Sebuah antiklimaks sebenarnya ketika capres petahana memilih pasangan yang penampilannya justru kontradiktif dengan dirinya.
Sebagai sebuah strategi mungkin sah-sah saja, tidak ada yang melarang. Sayangnya strategi tersebut justru berpotensi menambah suara golput ketimbang menarik simpati kaum agamis yang selama ini cenderung kepada capres penantangnya.
Sementara capres penantang sedikit lebih cerdik dengan memilih cawapres yang berasal dari kaum muda. Gaya Sandiaga justru lebih mencuri perhatian para kaum milenial yang haus model ketokohan seperti Pakdhe Jokowi yang tampil dengan gaya serupa tahun 2014.

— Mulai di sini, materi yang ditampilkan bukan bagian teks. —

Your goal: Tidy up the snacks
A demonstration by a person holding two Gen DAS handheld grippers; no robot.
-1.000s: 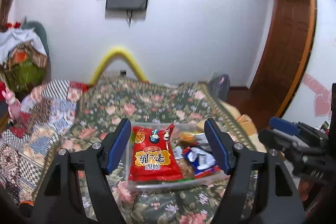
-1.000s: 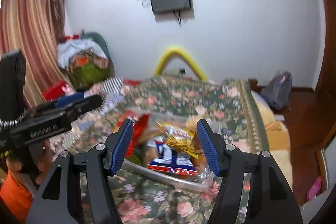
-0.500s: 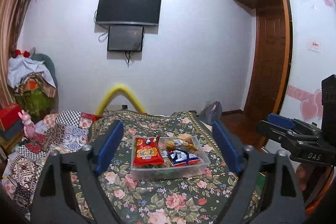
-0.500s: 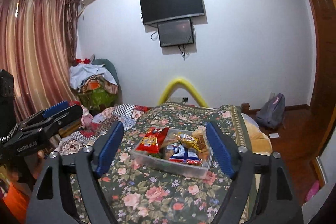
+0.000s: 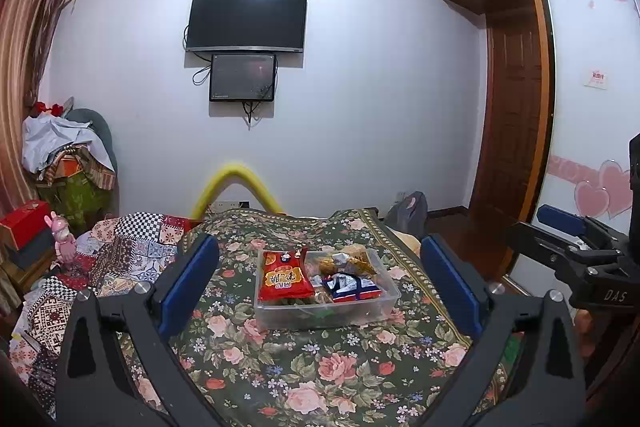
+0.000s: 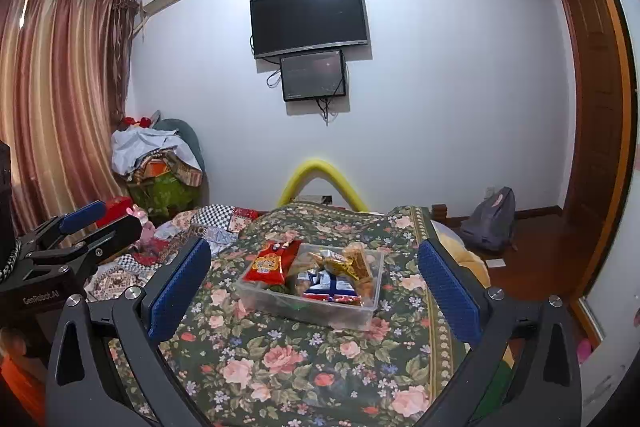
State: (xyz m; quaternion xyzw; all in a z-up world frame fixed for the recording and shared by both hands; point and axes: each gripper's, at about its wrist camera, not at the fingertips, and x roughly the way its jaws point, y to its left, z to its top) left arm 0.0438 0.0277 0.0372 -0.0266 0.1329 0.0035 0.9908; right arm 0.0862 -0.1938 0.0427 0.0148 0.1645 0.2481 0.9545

Terlepas dari segala kekurangannya, kehadiran sosok milenial yang mengerti kebutuhan kaum muda sangat dibutuhkan di era Industri 4.0 seperti sekarang ini. Sementara model orang tua jadul sudah tak lagi mendapat tempat di hati kaum muda yang mendambakan perubahan besar di negeri ini.

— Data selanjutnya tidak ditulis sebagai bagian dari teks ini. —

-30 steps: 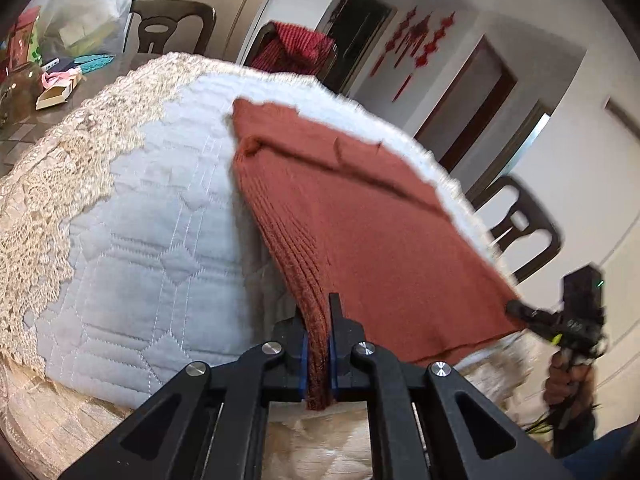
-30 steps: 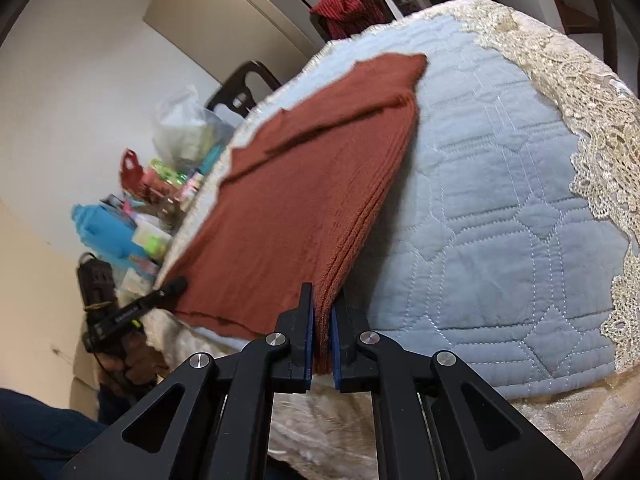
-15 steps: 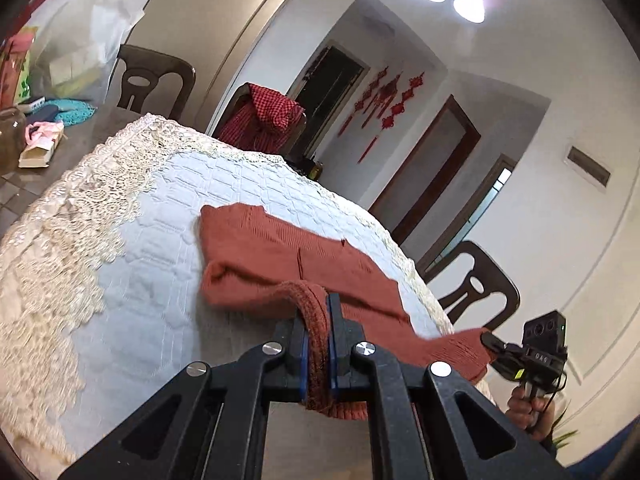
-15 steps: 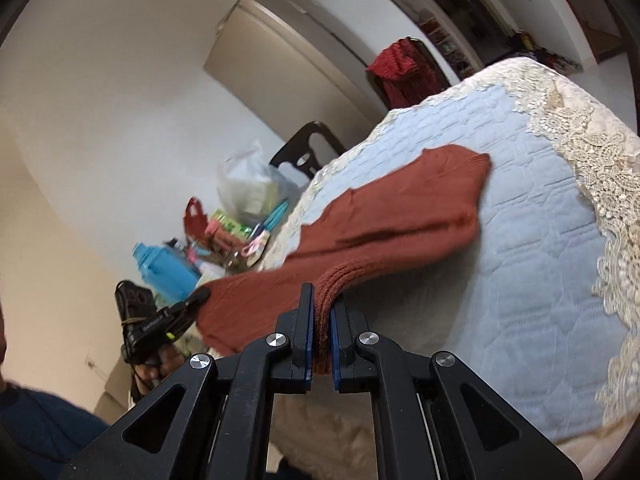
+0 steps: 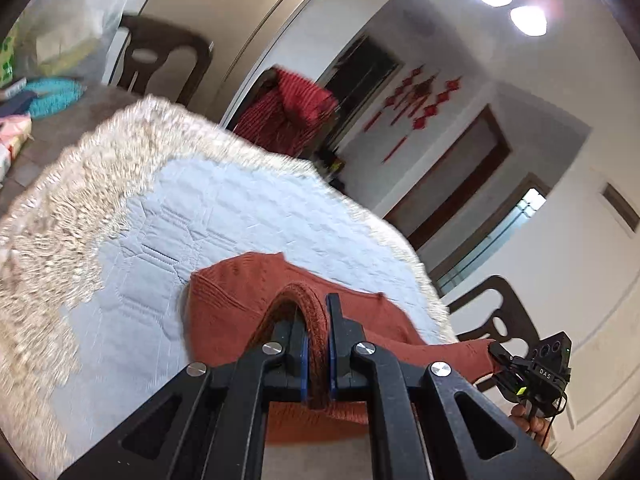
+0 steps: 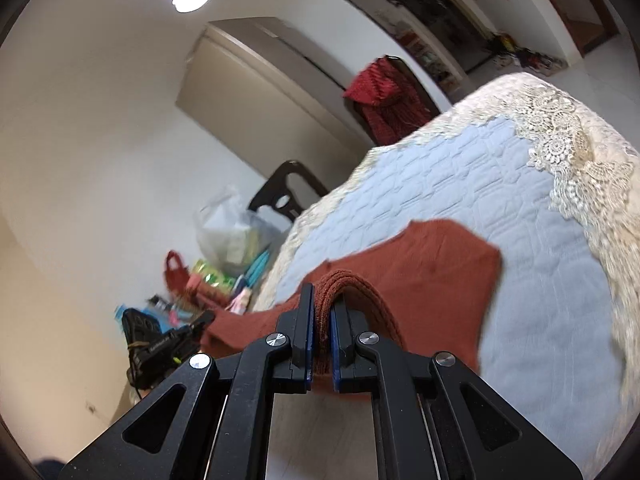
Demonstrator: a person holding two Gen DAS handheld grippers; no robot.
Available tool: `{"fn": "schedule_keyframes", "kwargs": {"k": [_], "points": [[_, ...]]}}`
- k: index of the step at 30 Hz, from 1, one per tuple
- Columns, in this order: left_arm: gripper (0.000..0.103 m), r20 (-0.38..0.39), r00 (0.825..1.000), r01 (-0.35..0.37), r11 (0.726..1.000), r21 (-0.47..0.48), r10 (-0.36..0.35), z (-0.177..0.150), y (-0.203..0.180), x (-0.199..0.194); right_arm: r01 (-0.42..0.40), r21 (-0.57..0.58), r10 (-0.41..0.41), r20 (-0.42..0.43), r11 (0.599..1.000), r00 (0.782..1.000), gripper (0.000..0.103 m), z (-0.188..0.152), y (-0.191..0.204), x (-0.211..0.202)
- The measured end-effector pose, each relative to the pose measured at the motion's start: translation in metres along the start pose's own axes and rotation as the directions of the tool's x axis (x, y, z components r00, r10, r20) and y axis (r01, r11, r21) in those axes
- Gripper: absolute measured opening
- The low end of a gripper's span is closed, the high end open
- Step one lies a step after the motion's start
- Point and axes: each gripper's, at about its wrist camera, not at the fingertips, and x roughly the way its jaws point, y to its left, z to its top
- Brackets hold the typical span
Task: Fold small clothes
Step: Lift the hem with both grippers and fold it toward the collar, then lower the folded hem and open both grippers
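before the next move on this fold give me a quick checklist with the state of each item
1. Left gripper shut on the sweater hem: ok.
2. Right gripper shut on the hem: ok.
3. Far part of the sweater lying flat on the blue quilt: ok.
4. Hem between the two grippers hanging level: cannot tell, neither view shows the whole span.
5. Quilt ahead of the sweater free of other things: ok.
6. Sleeves tucked in neatly: cannot tell, hidden under the lifted part.
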Motion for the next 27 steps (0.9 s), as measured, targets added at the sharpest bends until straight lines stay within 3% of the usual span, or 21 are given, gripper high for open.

Debat Kedua dan Ketiga ibarat 'Kalkulator' vs 'Octacore'
Saya sendiri tak begitu menikmati debat yang sudah dilakukan selama tiga kali. Apalagi ketika dipisah debat antara capres dengan cawapres. Tampak sekali penampillan yang tidak apple to apple antara generasi tua melawan generasi milenial.
Generasi tua tampak sekali berpenampilan seperti pejuang kemerdekaan tahun 1945, terlalu formil dan kaku, serta normatif sekali. Sementara generasi muda, walau lebih kreatif dalam ide dan pemikiran, tampak canggung menghadapi generasi tua sehingga menampilkan debat yang sungguh membosankan untuk ditonton.
Ibarat generasi kalkulator melawan prosesor octacore.
Terlepas dari materi dan debat yang disampaikan, saya melihat debat ini sebagai debat yang tertukar. Tampak sekali rasa tidak enak Pakdhe Jokowi ketika berhadapan dengan Pak Prabowo, walau sesekali mencoba melakukan serangan.Â
Sementara Om Sandiaga juga terkesan ewuh pakewuh berhadapan dengan kyai sepuh Ma'ruf Amin, tampak dari jawaban yang cenderung normatif dan tetap santun.